AIM OF THE TASK: Your answer must be exactly the lines from the one containing "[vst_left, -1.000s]" through the end of the material, both ends included, without pictures.
══ RECORDED DATA ══
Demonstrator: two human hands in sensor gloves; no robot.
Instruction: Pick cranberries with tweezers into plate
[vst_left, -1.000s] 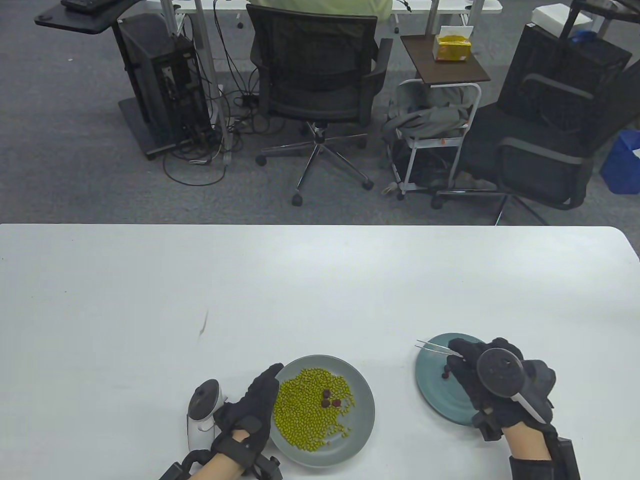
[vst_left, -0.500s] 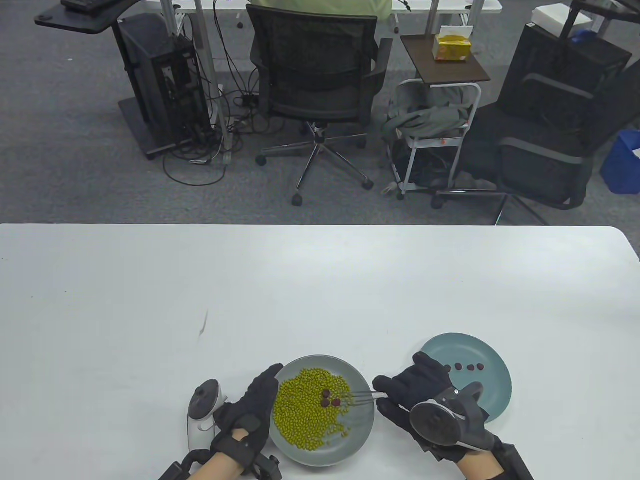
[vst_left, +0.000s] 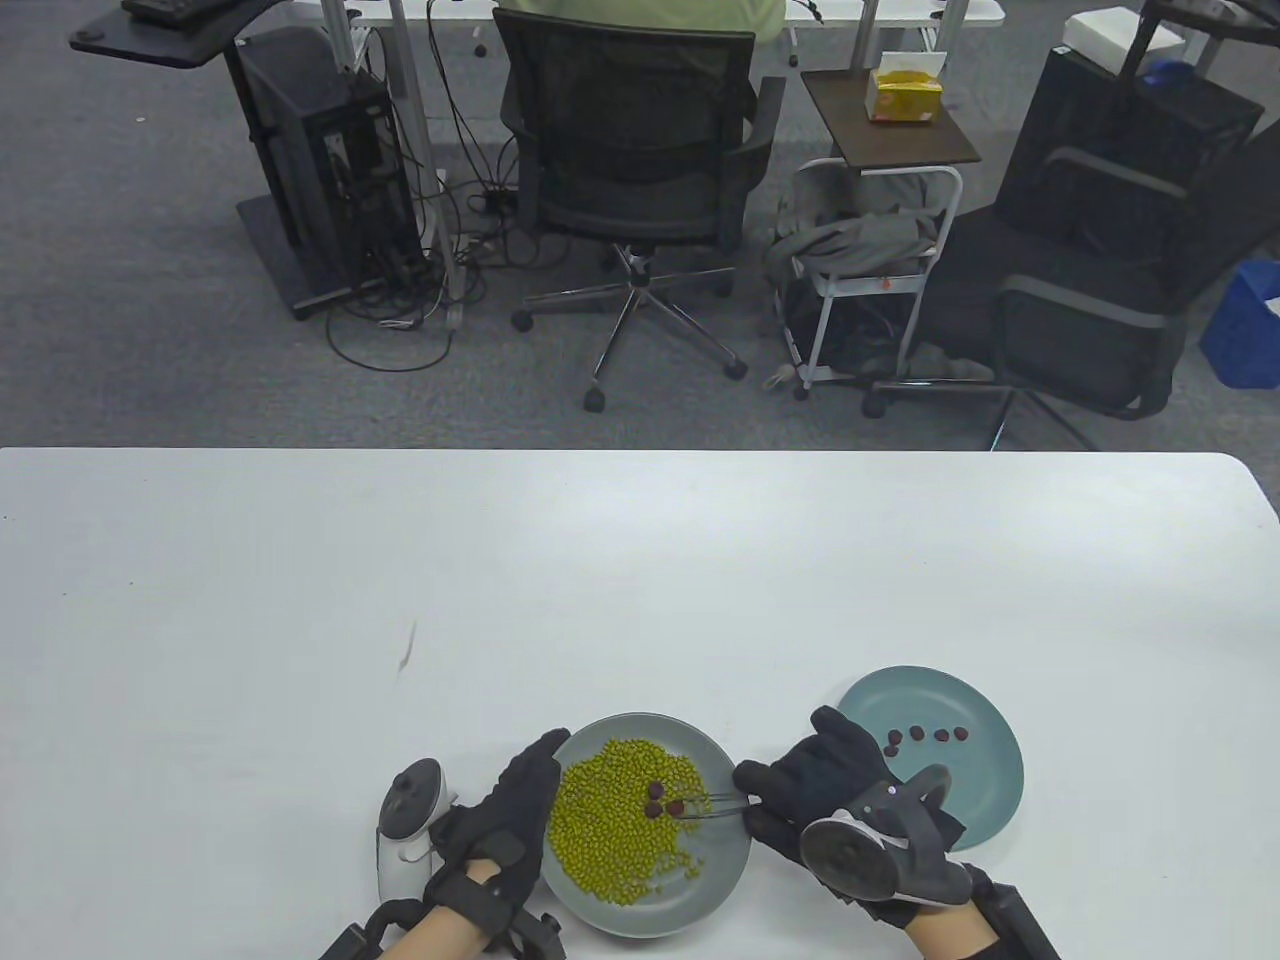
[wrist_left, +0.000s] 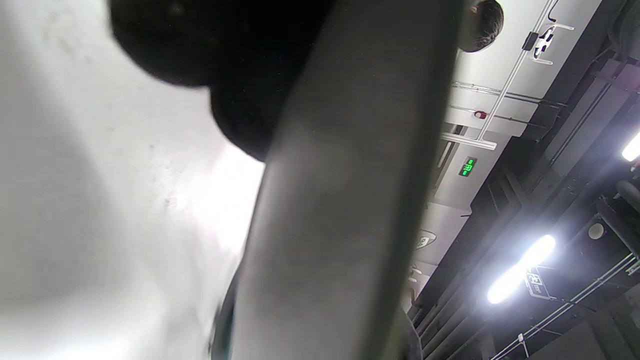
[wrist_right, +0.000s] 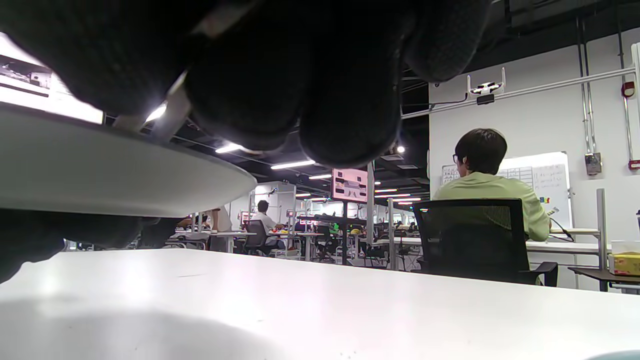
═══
OUTPUT OF THE EXERCISE:
[vst_left, -1.000s] 
[vst_left, -0.500s] 
[vst_left, +0.000s] 
[wrist_left, +0.000s] 
[wrist_right, +0.000s] 

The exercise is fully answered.